Databricks Community

vladmarin · ‎06-17-2024

Traditional warehouse administrators face several challenges: streamlining operations and security, improving efficiency in high concurrency and low latency environments, reducing costs and overhead associated with cluster setup and under-utilization, maintaining systems, and minimizing dependency on cloud providers.

Databricks Serverless SQL addresses these issues and brings many benefits, including enhanced productivity, efficiency, and simplicity in data analytics operations. Even though setting up Serverless SQL on Databricks does not pose any significant technical challenges, a common question we hear is, “what are the security aspects of SQL Serverless”?

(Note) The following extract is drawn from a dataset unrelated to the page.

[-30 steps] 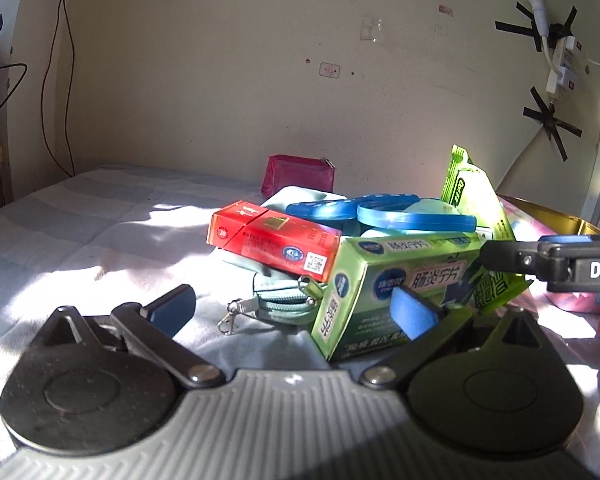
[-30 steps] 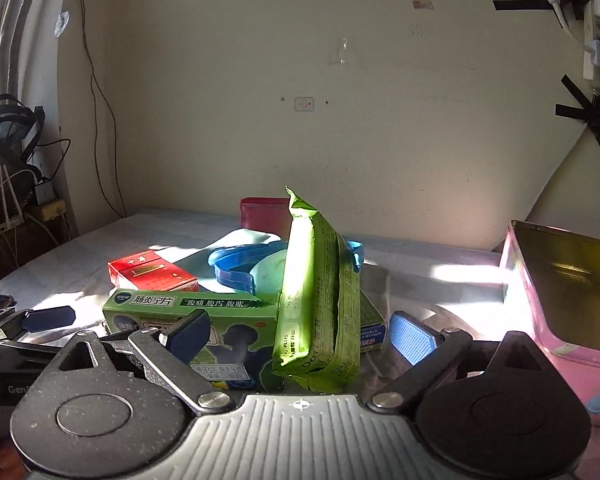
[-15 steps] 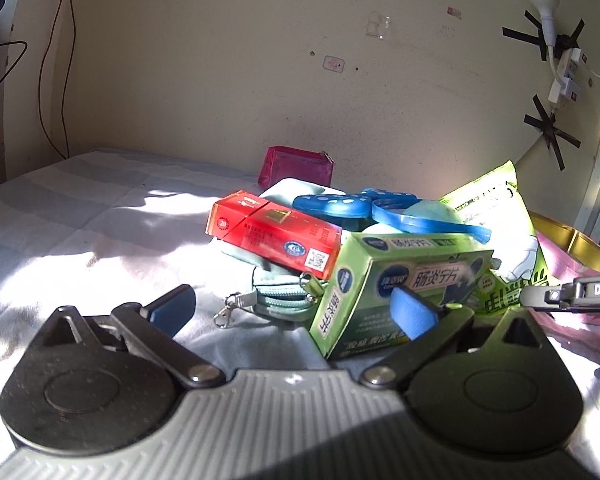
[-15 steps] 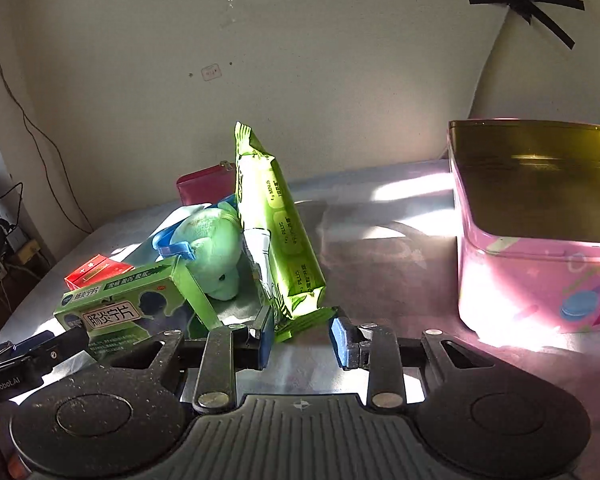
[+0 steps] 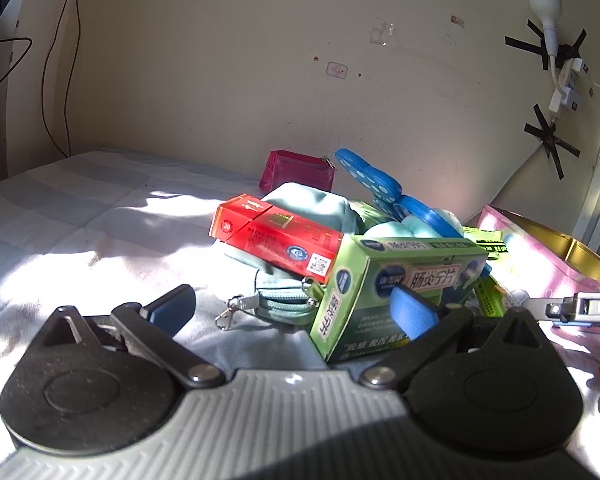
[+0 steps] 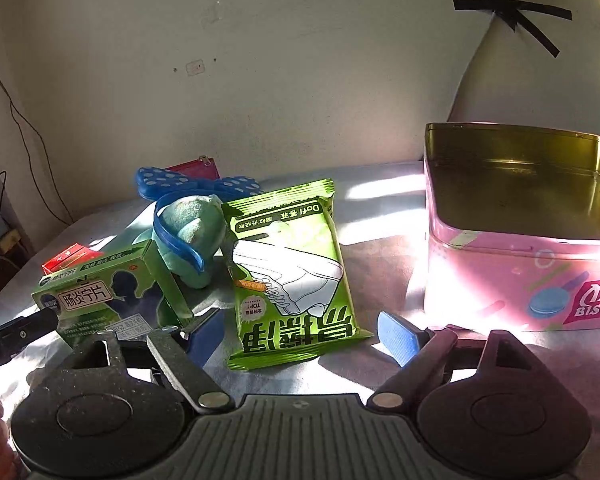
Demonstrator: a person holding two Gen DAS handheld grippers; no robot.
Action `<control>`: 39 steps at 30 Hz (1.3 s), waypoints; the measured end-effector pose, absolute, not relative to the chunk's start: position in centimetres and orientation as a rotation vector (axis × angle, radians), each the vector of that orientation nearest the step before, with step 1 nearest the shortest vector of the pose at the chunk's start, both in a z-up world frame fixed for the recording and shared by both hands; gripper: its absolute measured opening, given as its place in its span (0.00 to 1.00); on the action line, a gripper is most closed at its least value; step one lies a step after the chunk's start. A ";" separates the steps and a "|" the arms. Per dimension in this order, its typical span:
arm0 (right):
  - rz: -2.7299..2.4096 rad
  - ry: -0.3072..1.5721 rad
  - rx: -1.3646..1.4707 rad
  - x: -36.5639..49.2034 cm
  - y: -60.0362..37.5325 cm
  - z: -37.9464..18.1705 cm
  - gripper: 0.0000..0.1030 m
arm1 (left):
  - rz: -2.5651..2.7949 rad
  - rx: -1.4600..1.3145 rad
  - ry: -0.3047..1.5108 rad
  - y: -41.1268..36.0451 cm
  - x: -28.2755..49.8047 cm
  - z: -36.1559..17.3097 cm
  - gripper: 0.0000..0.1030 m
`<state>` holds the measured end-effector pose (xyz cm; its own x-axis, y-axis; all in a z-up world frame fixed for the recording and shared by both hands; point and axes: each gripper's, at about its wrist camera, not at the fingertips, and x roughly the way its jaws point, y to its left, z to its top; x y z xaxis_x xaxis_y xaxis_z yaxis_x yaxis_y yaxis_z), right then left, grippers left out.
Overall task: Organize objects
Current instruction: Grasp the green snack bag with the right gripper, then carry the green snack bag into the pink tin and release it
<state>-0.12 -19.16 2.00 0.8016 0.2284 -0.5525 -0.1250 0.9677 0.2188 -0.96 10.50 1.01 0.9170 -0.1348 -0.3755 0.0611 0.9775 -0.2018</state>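
Observation:
A pile of objects lies on the bed. A green medicine box lies at the front, with a red carton leaning on a teal zip pouch. A teal plush toy wears a blue headband. A green wipes packet lies flat between the open fingers of my right gripper. My left gripper is open, its right finger in front of the green box. An open pink biscuit tin stands to the right.
A dark red pouch sits against the back wall behind the pile. The bed sheet stretches to the left in patchy sunlight. Cables hang on the left wall, and taped plugs hang on the right wall.
My right gripper held the green wipes packet upright, closed on its lower edge. It has opened, and the packet now lies flat on the bed. My left gripper stayed open and barely moved.

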 end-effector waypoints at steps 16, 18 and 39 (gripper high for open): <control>0.187 0.670 -0.058 2.1 -17.0 0.1 0.63 | -0.105 -0.193 0.392 9.9 -1.3 1.3 1.00; 0.194 0.670 -0.055 1.0 -17.3 0.2 0.63 | -0.130 -0.198 0.359 9.9 -1.8 1.6 1.00; 0.351 0.576 0.205 -8.5 -24.1 0.6 0.63 | -0.636 -0.275 0.912 -8.2 3.1 2.7 0.47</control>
<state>-8.47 -24.09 0.63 0.7819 0.3793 -0.4947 -0.2663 0.9208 0.2850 3.14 -8.17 2.68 0.4467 -0.6180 -0.6469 0.3932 0.7851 -0.4785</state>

In this blog, we will walk you through the possible setup scenarios you can use when enabling Serverless warehouses in your account and the different security considerations. Before enabling Serverless, remember the prerequisites for your cloud (AWS / Azure). Databricks Serverless SQL is available in Azure and AWS in documented regions.

Table of Contents

Benefits of Serverless SQL
High-Level Security Considerations
Networking Configuration
Step-by-step methodology
Step 1 - Validate that serverless is available in your cloud region
Step 2 - Assess cloud storage networking configuration
Step 3 - Assess metastore networking configuration
Network Connectivity Configurations (NCCs)
Conclusion

Benefits of Serverless SQL

The serverless capability provides instantaneous and elastic compute resources, improving the customer experience as the infrastructure is available precisely when needed. This optimal performance is achieved through machine learning algorithms that provision and scale compute resources based on usage, eliminating the need for manual cluster management and shutdowns. The automatic up- and down-scaling of compute also minimizes costs associated with unnecessary idle time.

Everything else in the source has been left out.